Subito dopo la pubblicazione del primo album intitolato “After The Fire”, grazie al quale i teutonici EZ Livin’ ebbero l’opportunità di condividere il palco con vere icone dell’Heavy Metal mondiale come Domain e Axel Rudi Pell, l’estemporaneo combo germanico degli EZ Livin’ è scomparso dai radar, lasciando le scene per ben ventidue anni.

Dopo oltre due decadi di silenzio, ecco risorgere dall’oblio il gruppo nato dalla prolifica mente del chitarrista Hans Ziller (noto anche per il lavoro svolto con i connazionali Bonfire), il quale, grazie ad una formazione rimaneggiata in cui spiccano personalità di elevata esperienza come Harry Reischmann (batteria, Bonfire), Ronnie Parkes (basso, Tango Down e Seven Witches), il tastierista Paul Morris, già visto alla corte dei Rainbow e, direttamente dagli Accept, l’onnipresente vocalist David Reece, restituisce nuova vita agli EZ Livin’, rilasciando finalmente il secondo prodotto discografico in carriera, dall’esuberante titolo di “Firestorm”.
Completata da un’ottima produzione, curata dal Alessandro Del Vecchio (quando si parla di onnipresenti!), questa seconda opera, vede anche la partecipazione del chitarrista Chris Lyne (Mother Road ed ex Soul Doctor) in qualità di ospite speciale.

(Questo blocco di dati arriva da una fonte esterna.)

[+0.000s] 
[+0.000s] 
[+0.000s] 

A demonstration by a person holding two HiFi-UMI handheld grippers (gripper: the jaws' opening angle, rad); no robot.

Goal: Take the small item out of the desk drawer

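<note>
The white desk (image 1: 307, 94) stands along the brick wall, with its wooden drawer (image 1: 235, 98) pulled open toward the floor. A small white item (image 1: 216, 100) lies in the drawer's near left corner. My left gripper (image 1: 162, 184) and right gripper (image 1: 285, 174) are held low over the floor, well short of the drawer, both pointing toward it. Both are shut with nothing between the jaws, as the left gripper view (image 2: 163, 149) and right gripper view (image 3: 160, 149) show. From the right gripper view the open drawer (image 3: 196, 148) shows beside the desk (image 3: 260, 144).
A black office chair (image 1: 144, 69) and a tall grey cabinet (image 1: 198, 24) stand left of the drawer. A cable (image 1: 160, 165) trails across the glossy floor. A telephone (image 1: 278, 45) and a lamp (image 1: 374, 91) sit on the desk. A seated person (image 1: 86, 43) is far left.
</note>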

La carica esplosiva contenuta nel titolo che accompagna il lavoro è subito riversata nelle note dell’iniziale “That’s How He Rocks”, opener dinamica e furiosa che in una manciata di minuti travolge l’ascoltatore in un turbine di potenza ed eleganza: a dominare sono gli eccellenti riff macinati dalla sei corde di Ziller che, ben supportato dal resto della band, riesce nel difficile intento di far decollare immediatamente l’album con una partenza al fulmicotone.
“Loaded Gun”, conservando l’energia del precedente brano, prosegue egregiamente segnalandosi per l’ottimo coro orecchiabile e divertente, di quelli che ci si trova a canticchiare dopo pochi istanti.

La  possente “White Lightning” pone poi in evidenza l’ottima preparazione tecnica dei singoli musicisti, fotografando nuovamente una band ispirata ed in perfetta forma che, pur se nella veste di un side project difficilmente duraturo, riesce a dimostrare ottime capacità compositive ed un affiatamento di tutto rispetto.
Dopo un primo trittico roccioso, il sestetto teutonico non si sottrae “alla regola della ballad”: ecco allora la splendida “Let’s Fly Away”, maestosa e sognante slow dalle forti tinte AOR, ottimamente eseguito ed interpretato da un singer di grandissimo valore come Reece, per un risultato definitivo di grande impatto.
Si torna poi su lande decisamente Hard Rock con la granitica “Easy Living”, canzone con cui la band mostra tutta la propria devozione per i titanici Deep Purple, a partire da un’intro tastieristica che può facilmente rievocare l’atmosfera dell’immortale “Perfect Strangers” del 1984, prima di adagiarsi su tonalità più squisitamente Hard Blues.

La successiva “The Damage Is Done” è un nuovo ottimo affresco di potente Hard Rock e rappresenta il preludio all’altrettanto granitica ed elegante “Too Late”.
La conclusiva “Into The Night” non tradisce infine quanto di buono espresso sin qui, chiudendo in maniera feroce un album privo di cali di tensione e confezionato con tutti i caratteri utili a renderlo appetibile ad un pubblico di grandi amanti di sonorità Hard Rock.

Una band rimaneggiata eppure validissima questi EZ Livin’, purtroppo non molto nota alle scene che contano: il loro nuovo “Firestorm” è davvero un gran bel disco.